RIP, Red Stag Supperclub

When it opened 15 years ago, Red Stag Supperclub was well ahead of the Wisconsin-y supper club trend that’s currently popping up in Minneapolis (Creekside), St. Paul (Apostle), and the ‘burbs (Mr. Paul’s, Shakopee House). It won’t be around for the boom time, as restauranter Kim Bartmann announced Tuesday that December 31 will be the northeast Minneapolis restaurant’s last day in business. Via press release, she called the move “very difficult and heart-wrenching.” Northeast fans of brunch and fish fries will likely be bummed by Red Stag’s demise. Elsewhere, in the Biz Journal, Bartmann recently struck a cheerier tone while describing why she still believes in Uptown, the evolving neighborhood whose pulse remains an obsession for many. That prompted yours truly to wonder aloud about a point most local press outlets are eager to gloss over: Bartmann’s track record of wage theft. “It just felt like kind of a gut punch,” a worker at Bartmann Group—now rebranded as Placemaker Hospitality—told Racket earlier this year.

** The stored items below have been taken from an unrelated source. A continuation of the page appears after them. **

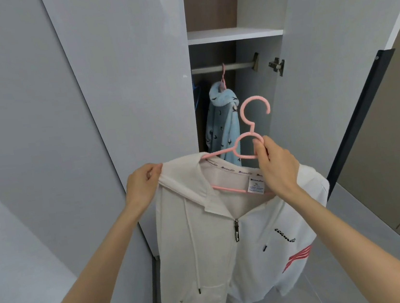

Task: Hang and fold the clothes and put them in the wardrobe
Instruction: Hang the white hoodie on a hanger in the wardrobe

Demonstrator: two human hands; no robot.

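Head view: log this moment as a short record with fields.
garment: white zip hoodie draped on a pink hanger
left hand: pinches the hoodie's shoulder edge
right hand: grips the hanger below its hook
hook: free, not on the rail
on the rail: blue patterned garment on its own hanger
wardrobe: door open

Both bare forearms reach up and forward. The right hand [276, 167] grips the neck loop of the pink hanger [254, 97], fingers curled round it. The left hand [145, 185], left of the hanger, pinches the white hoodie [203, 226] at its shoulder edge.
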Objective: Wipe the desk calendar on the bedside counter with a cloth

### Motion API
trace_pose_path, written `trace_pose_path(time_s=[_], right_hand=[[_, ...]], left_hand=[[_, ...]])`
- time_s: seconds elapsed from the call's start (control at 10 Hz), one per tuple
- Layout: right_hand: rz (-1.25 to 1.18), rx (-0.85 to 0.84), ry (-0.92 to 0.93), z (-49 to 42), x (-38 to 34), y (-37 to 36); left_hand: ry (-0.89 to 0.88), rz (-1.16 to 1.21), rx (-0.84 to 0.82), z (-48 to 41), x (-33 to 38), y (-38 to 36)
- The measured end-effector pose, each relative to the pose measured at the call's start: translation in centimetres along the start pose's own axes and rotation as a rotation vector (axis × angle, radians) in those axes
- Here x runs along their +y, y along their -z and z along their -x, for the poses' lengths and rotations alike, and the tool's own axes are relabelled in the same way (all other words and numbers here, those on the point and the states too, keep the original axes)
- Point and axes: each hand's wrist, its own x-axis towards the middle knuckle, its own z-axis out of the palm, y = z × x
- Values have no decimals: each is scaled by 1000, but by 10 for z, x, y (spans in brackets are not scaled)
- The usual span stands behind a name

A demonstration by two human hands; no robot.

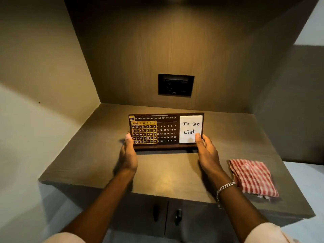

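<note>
Hands grip the calendar (166, 130) at both ends. It stands upright near the middle of the counter (98, 155), facing the camera, with its base on the wood. The left hand (128, 155) closes on the left edge, thumb pressed against the front beside the gold frame (144, 132) over the date grid, the other fingers hidden behind. The right hand (208, 153) closes on the right edge, thumb lying on the lower corner of the white note (190, 128) marked "To Do List", its other fingers also behind the board. A bracelet (225, 187) circles the right wrist. The cloth (253, 178), red-and-white checked and folded, lies flat on the counter to the right of the right forearm, near the front edge, apart from the calendar and untouched. A black socket plate (175, 84) sits in the back panel above the calendar. Two cabinet handles (178, 216) show below the counter.
</note>
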Motion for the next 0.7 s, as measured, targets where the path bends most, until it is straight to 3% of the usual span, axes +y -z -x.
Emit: trace_pose_path(time_s=[0.3, 0.6, 0.7], right_hand=[[49, 60, -4, -94, -7, -1], [36, 215, 21, -105, -14, -11], [-246, 395, 527, -61, -53, 2]], left_hand=[[-2, 58, -180, -106, 30, -26], [-97, -18, -150, -143, 35, -43], [-316, -174, -43, -120, 50, -42]])
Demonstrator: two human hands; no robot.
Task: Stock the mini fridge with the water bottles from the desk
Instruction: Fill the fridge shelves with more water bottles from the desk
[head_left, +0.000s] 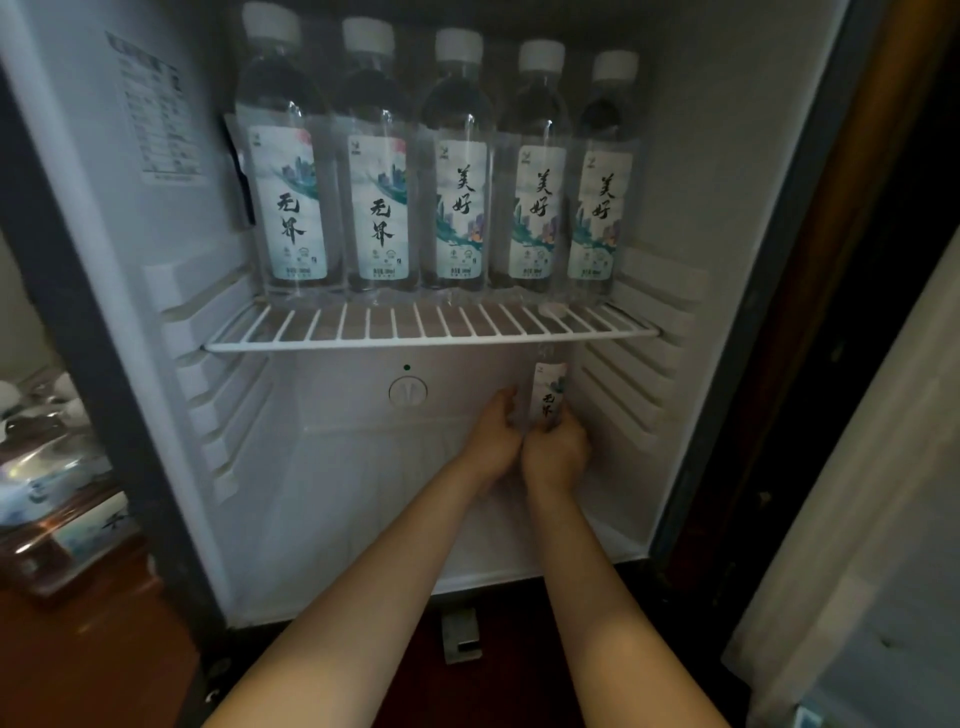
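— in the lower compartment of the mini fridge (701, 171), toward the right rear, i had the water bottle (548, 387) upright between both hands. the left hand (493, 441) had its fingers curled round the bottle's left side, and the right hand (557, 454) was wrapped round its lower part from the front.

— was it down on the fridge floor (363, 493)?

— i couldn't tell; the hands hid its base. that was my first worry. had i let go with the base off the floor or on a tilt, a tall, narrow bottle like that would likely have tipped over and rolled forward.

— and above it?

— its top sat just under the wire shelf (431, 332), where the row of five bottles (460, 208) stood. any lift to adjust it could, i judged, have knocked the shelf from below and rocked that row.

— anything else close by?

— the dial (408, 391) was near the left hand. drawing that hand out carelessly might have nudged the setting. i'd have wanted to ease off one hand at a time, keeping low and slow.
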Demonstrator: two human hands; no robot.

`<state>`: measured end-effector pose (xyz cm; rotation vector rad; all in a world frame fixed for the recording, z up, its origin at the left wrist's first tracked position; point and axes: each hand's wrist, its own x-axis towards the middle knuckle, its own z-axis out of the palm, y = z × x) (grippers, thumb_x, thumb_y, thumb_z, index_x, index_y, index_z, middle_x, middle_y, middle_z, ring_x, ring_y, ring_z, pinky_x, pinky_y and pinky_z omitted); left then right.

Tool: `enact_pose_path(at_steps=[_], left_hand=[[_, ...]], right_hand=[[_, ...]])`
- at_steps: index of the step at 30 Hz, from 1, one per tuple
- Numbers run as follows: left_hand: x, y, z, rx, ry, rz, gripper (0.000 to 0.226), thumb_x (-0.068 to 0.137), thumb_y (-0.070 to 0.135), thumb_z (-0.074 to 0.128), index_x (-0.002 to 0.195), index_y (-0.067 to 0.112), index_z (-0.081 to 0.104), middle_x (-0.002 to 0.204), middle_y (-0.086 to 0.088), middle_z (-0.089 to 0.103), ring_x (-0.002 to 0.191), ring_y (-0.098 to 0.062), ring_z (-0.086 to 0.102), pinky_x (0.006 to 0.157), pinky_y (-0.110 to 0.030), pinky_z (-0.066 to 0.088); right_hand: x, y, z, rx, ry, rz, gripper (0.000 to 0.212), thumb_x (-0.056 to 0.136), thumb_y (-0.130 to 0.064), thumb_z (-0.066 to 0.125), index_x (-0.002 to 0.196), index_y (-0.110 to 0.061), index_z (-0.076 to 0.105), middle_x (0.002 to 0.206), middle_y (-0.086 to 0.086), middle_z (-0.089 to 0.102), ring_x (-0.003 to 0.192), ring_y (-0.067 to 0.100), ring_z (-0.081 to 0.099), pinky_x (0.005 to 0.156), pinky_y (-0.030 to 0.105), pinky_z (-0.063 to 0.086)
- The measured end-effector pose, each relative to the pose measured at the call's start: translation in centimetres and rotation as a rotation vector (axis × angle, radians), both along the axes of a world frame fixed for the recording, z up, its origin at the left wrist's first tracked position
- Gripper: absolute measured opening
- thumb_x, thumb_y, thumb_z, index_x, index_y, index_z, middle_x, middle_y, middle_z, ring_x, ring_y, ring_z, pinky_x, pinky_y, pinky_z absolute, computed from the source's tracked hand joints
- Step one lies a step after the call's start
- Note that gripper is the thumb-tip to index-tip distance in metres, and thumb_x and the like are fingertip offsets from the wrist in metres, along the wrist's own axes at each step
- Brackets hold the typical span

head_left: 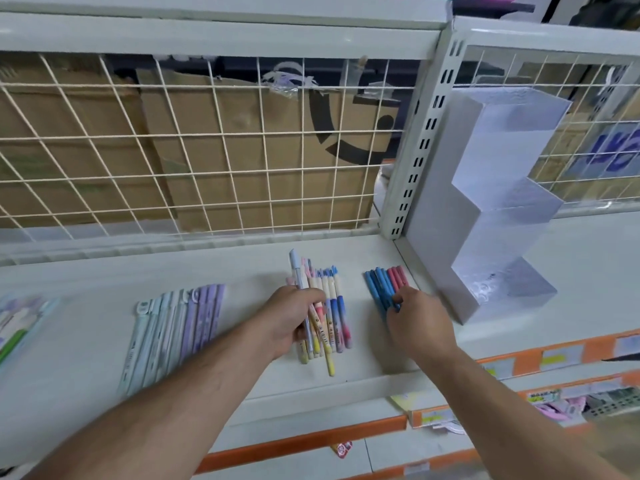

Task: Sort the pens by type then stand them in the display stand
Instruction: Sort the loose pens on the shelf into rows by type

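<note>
Sorting is the step in hand, and nothing stands in the white stepped display stand point(498, 237) at right of frame. On the shelf point(242, 268) lie three groups: pastel pens point(180, 323) at lower left, patterned pens point(337, 306) in the middle and blue and red pens point(384, 282) just beside the stand. The left hand point(294, 320) curls round a bundle of the patterned pens. The right hand point(419, 320) pinches the lower ends of the blue ones. Next, probably, each group must be squared up and lifted upright into its own tier. Print on barrels, cardboard and orange shelf-edge labels is unreadable.
</note>
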<state>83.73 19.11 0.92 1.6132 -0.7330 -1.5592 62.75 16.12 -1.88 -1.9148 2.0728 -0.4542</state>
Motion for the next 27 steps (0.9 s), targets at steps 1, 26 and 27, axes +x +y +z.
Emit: enact_pose_path(at_steps=[1, 26, 27], left_hand=[[-0.1, -0.2, -0.1, 0.0, 0.001, 0.001, 0.009, 0.091, 0.013, 0.058, 0.084, 0.011, 0.061, 0.056, -0.004, 0.057, 0.048, -0.018, 0.056, 0.052, -0.026, 0.043], [1.6, 1.0, -0.2, -0.062, 0.114, 0.0, 0.011, 0.089, 0.011, 0.064, 0.097, 0.008, 0.07, 0.068, -0.008, 0.067, 0.058, -0.022, 0.065, 0.058, -0.027, 0.054], [2.1, 1.3, -0.3, -0.071, 0.123, 0.004, 0.01, 0.09, 0.012, 0.064, 0.098, 0.008, 0.07, 0.07, -0.008, 0.068, 0.059, -0.022, 0.065, 0.061, -0.031, 0.056]], right_hand=[[-0.1, -0.1, -0.1, 0.004, 0.009, 0.002, 0.017, 0.087, -0.015, 0.053, 0.096, -0.019, 0.067, 0.073, -0.002, 0.054, 0.065, 0.021, 0.054, 0.055, 0.028, 0.04], [7.3, 3.8, 2.3, 0.153, -0.675, 0.272, 0.009, 0.088, -0.027, 0.074, 0.087, -0.021, 0.068, 0.067, 0.0, 0.071, 0.056, 0.014, 0.067, 0.056, 0.028, 0.056], [7.9, 4.1, 2.4, 0.19, -0.712, 0.264, 0.009, 0.088, -0.024, 0.074, 0.09, -0.019, 0.066, 0.068, 0.003, 0.072, 0.057, 0.018, 0.069, 0.055, 0.03, 0.057]])
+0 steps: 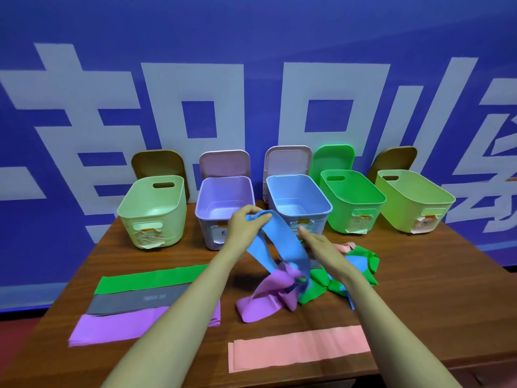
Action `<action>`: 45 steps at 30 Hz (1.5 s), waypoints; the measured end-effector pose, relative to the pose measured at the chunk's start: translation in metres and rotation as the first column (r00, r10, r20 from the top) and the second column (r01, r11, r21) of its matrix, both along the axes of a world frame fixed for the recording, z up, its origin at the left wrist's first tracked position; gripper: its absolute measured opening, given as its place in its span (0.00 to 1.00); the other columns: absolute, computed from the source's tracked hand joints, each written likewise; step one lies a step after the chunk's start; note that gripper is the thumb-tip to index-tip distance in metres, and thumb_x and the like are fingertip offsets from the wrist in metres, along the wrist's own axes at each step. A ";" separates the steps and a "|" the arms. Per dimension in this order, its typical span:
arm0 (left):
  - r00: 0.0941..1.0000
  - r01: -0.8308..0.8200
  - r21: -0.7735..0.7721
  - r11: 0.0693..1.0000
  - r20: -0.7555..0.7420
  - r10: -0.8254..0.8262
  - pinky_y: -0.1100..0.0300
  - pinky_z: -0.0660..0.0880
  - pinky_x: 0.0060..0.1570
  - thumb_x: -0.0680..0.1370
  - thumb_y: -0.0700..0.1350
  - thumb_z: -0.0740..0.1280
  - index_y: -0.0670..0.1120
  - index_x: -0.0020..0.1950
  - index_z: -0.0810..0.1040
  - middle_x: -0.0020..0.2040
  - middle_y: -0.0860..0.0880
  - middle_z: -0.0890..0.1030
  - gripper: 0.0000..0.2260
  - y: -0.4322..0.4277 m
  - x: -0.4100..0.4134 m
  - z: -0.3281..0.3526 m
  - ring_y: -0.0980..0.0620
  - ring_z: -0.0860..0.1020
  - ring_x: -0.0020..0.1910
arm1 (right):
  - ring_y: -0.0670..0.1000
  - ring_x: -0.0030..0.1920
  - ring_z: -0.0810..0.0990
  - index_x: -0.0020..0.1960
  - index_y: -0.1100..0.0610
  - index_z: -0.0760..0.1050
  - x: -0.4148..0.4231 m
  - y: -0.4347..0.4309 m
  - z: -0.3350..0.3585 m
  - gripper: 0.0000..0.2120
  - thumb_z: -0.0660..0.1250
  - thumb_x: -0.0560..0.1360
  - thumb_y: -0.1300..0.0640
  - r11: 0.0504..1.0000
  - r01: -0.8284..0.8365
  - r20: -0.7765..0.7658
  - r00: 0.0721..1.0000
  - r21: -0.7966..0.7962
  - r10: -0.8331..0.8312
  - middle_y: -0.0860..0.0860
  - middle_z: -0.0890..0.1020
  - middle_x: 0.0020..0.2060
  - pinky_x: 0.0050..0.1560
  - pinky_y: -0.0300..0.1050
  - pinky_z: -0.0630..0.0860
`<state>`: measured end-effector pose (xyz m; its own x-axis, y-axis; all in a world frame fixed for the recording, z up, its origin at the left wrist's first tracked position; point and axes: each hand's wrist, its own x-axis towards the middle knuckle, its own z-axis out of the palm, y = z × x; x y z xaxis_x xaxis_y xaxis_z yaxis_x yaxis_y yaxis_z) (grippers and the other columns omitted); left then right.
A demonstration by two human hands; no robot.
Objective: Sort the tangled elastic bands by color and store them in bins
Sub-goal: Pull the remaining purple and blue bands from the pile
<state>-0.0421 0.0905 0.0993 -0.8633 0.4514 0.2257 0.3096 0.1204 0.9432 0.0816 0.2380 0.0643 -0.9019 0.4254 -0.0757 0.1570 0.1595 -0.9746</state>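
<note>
My left hand (244, 228) grips the top of a blue band (282, 242) and holds it up above the table. The band's lower end runs into a tangle (313, 281) of purple, green, blue and pink bands at the table's middle. A purple band (260, 303) of the tangle spills toward me. My right hand (321, 249) rests on the tangle beside the blue band, fingers fairly straight. Flat on the table lie a green band (148, 278), a grey band (134, 301), a purple band (117, 327) and a pink band (296, 350).
Five open bins stand in a row at the back: pale green (152, 211), lilac (223, 211), light blue (298, 203), bright green (352, 201), yellow-green (414, 201). Lids lean behind them against a blue wall. The wooden table's (419, 289) front edge is near me.
</note>
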 end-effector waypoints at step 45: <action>0.867 -0.077 -0.100 0.992 0.485 0.116 0.63 0.72 0.27 0.81 0.39 0.53 0.41 0.57 0.72 0.46 0.41 0.78 0.10 -0.032 -0.020 -0.065 0.52 0.78 0.24 | 0.45 0.36 0.69 0.39 0.51 0.69 -0.027 -0.021 0.049 0.10 0.61 0.78 0.61 0.958 0.282 -0.291 0.921 0.040 -0.259 0.47 0.72 0.35 0.38 0.39 0.65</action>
<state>-0.0617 0.0583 0.0345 -0.8942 0.3591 -0.2674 -0.2054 0.2017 0.9577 0.0549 0.2171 0.1135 -0.7308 0.6506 0.2067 -0.0719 0.2278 -0.9711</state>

Strange Map Befuddles Many

It’s not accurate. It’s glyph-tastic to the point of resembling a Bon Iver track list. It’s the incomprehensible Minneapolis neighborhood map from Art by Aleisha, and it has taken local Twitter by storm. See for yourself:

Creator Aleisha Nelson is a Bay Area-based Minneapolis transplant who churns out similar maps of cities all over the country, according to our cursory Google research. As a resident of the small-but-mighty Field ‘hood, I’m choosing to be offended by its omission and, thus, this entire map.